伊勢新聞

地域の食文化を継承 学生ら「エゴマ餅」レシピを再構築 尾鷲

【エゴマもち作りを体験する地域住民ら=尾鷲市三木里町の旧三木里小学校で】

【尾鷲】家庭料理を未来に残したい―。三重県尾鷲市三木里町の食文化を継承しようと、学生らが郷土料理「エゴマ餅」のレシピを再構築。地域住民との交流を通じて、親しみの味を追求している。

昨年度に始めた県の事業「南部の地域課題解決型フィールドワーク」の一環。事業に応募した三重大生3人が同町の活性化を検討する中で、レシピのないエゴマ餅の衰退を目の当たりにした。

町民らによると、エゴマ餅は昭和初期、神社の例祭に参加した氏子らをねぎらい、住民らが振る舞ったのが始まりとされる。各家庭で調理法が異なり、レシピとして形に残っていないという。

先月中旬、学生らは町婦人会を交えて「郷土の味」を再現。材料の分量や製作過程の微調整を繰り返し、婦人会から「愛ある叱咤激励」を受けながら、約1カ月で各自のレシピを完成させた。

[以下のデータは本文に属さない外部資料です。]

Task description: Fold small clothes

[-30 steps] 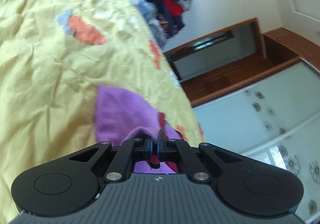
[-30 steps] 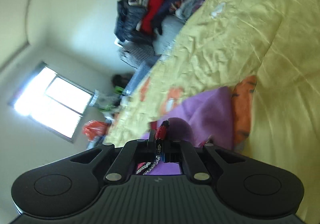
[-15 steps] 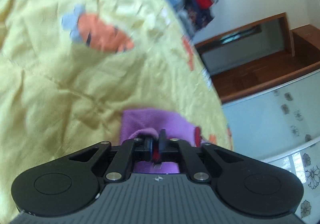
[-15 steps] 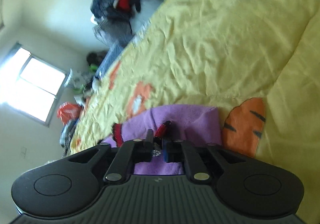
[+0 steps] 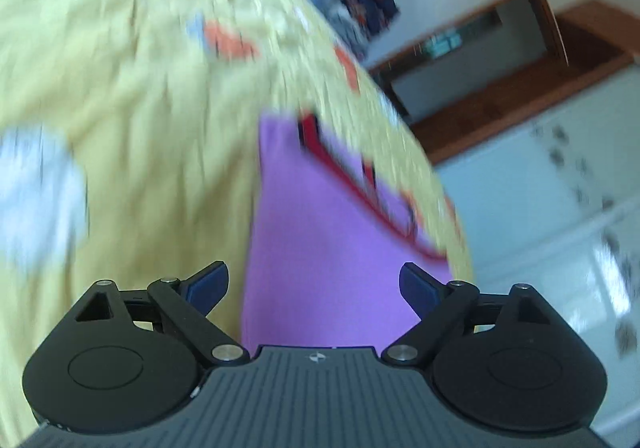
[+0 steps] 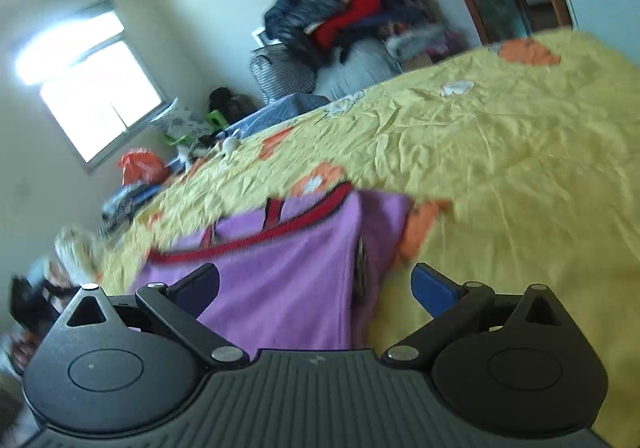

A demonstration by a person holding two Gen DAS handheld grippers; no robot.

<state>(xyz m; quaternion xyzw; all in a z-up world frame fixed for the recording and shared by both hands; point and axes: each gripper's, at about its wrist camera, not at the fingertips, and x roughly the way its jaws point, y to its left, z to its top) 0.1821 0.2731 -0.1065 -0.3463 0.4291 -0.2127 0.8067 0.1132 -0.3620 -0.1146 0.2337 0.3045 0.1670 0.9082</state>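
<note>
Left hand-held gripper (image 5: 314,288): jaws opening, spread wide; blue pads either side of the purple cloth, not pressing it.
Right hand-held gripper (image 6: 316,288): jaws opening, spread wide; cloth in the gap, pads clear of it.
Purple garment (image 5: 320,232): small, red-trimmed at its far edge; flat on the bed, near its edge, just ahead of both grippers; a fold line down its right part in the right wrist view (image 6: 288,276).
Bed cover (image 6: 500,152): yellow, creased, orange and white prints.
Clothes pile (image 6: 340,20): dark and red items, heaped at the bed's far end against the wall.
Window (image 6: 92,88): bright, on the far wall.
</note>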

伝統的な製法で作ったレシピ、自宅でパン作りができる機械「ホームベーカリー」を使うレシピなど4種類を考案。町民らの参考になるよう、レシピサイト「クックパッド」で公開している。

同町の旧三木里小学校で16日、町民ら約20人を招いたエゴマ餅作りがあった。伝統的な製法のレシピを使い、学生らが一から指導。こぶし大に丸めた芋餅にエゴマをあえると出来上がる。

同町から参加した森蔭律子さん(72)は「初めて食べた時の感動が受け継がれるのは、うれしくて仕方がない」と破顔。味は「万人受けする」と評価し、地域内外で作られることを願っていた。

事業に参加する生物資源学部3年の山口瞬さん(21)は「レシピの見直しを図り、地域貢献できた達成感はある。考案したレシピを活用し、今後も地域でエゴマ餅作りが続いてほしい」と話す。

計14日間の事業は17日が最終日。現在は余った事業費を使い、町内にエゴマ餅をPRするのぼりの設置を模索している。学生らは「一区切りだが、まだ終わりではない」と先を見据えた。